### WHAT THE TASK REQUIRES
Starting at the first line of the data below, repeat each line word for word up to and including the line with "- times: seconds".

DATA START

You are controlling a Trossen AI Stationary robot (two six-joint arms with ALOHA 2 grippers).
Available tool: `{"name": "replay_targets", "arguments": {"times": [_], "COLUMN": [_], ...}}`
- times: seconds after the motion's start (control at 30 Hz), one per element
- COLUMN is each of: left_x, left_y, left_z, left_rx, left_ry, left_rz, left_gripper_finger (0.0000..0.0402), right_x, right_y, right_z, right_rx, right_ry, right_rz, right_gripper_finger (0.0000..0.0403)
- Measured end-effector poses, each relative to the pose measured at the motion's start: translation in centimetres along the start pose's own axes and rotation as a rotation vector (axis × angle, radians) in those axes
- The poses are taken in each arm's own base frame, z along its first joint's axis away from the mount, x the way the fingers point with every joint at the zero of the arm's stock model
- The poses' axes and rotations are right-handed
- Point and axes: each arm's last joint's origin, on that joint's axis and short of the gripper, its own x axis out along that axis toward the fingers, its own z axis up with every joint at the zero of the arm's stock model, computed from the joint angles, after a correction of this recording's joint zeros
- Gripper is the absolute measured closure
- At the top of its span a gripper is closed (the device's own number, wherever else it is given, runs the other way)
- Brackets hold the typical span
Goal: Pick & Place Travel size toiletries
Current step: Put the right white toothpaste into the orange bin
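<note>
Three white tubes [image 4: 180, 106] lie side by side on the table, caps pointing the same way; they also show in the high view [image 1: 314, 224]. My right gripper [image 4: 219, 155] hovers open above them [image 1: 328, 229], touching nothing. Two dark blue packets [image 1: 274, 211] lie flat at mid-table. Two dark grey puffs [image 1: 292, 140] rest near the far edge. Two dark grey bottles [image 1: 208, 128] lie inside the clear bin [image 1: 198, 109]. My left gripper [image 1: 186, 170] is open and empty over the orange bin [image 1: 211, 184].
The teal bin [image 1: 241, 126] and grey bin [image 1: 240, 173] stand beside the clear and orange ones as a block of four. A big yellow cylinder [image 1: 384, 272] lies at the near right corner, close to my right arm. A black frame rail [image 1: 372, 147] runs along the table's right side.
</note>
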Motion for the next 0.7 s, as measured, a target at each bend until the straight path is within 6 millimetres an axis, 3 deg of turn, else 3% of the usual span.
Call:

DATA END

### RESPONSE TO THE EXERCISE
You are controlling a Trossen AI Stationary robot (two six-joint arms with ALOHA 2 grippers).
Available tool: `{"name": "replay_targets", "arguments": {"times": [_], "COLUMN": [_], ...}}`
- times: seconds after the motion's start (control at 30 Hz), one per element

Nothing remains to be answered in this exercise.